What Celebrating My Birthday for 30 Days Taught Me
/I don't know if this sounds like you but for most of my life I have felt unworthy to ask for what I want for my birthday. I often felt like I didn't deserve anything special for my birthday. We typically had simple, small birthday celebrations growing up. I had lots of feelings around that growing up, comparing myself to others and how their birthdays were celebrated.
As a result I have experienced a lot of stress and tension around my birthday. I felt this battle within me; a push, pull within to celebrate or just letting it glide by acting as if it was no big deal. And telling people when they asked that I didn't want anything, didn't really want to do anything special and didn't want any gifts. I might share if I needed something. Wanting was really not ok. And while all these thoughts were running around in my head there was a part of me that was screaming inside that we ALL deserve to celebrate our birthdays because we are special, me included.
This year I decided I was going to stop telling myself the same story, feeling the same stress and tension, and not feeling good about my birthday. I was done. It all started with some journaling on March 1st when I wrote, “15 more days until my birthday”
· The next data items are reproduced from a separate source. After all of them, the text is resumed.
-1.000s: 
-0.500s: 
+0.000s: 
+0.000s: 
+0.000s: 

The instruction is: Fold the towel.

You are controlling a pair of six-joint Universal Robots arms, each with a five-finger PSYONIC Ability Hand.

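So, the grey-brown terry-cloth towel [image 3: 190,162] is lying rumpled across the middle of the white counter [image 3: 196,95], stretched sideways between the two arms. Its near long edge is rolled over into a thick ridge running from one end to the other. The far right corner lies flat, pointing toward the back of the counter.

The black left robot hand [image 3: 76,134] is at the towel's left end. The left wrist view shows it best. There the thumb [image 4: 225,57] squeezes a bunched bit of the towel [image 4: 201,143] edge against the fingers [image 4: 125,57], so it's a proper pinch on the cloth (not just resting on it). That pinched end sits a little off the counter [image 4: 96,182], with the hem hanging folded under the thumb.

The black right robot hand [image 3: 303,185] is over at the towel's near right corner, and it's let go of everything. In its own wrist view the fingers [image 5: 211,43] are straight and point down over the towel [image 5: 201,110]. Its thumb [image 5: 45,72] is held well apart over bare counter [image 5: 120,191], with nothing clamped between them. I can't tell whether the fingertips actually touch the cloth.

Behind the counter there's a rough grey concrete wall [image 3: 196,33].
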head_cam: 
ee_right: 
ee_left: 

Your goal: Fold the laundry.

I decided as part of that journal entry that I was going to write every day about my birthday until there was nothing left to write.
This is what I have discovered after just 15 days:
I did not update my beliefs around my birthday despite updating beliefs in so many other areas of my life
. I was showing up to me and my birthday using an outdated system and I needed a reboot.
I have lied to myself repeatedly for years about what my birthday means to me.
I made up stories about my birthday based on limited information and lies.
These stories were often not kind to me or those I loved and who loved me.
I made lots of assumptions.
I took what others did or didn’t do personally.
I judged all over the place.
This discovery has led me to commit to journaling every day about celebrating me for the whole month.
I created a list of things I wanted for my birthday and shared it when asked.
Actions I am taking to be able to embody my new beliefs and self-discoveries more fully:
I am planning an ultimate birthday celebration for next year. I am letting myself dream what that looks like and have started a list of what it includes.
I am sharing my ideas with my wife and others.
I am sharing my beliefs in my club Unapologetically YOU University on Clubhouse.
I would love to hear your thoughts about celebrating your birthday.
Here are some journal prompts that may help start the process of discovery.
This is what I believe about celebrating my birthday…
This is what I believe about celebrating me…
This is how I have celebrated my birthday in the past and how I feel about that…
What stories am I telling myself about celebrating my birthday and me?
I will share any new discoveries at the end of the 30 days and let you know how my actual birthday turned out!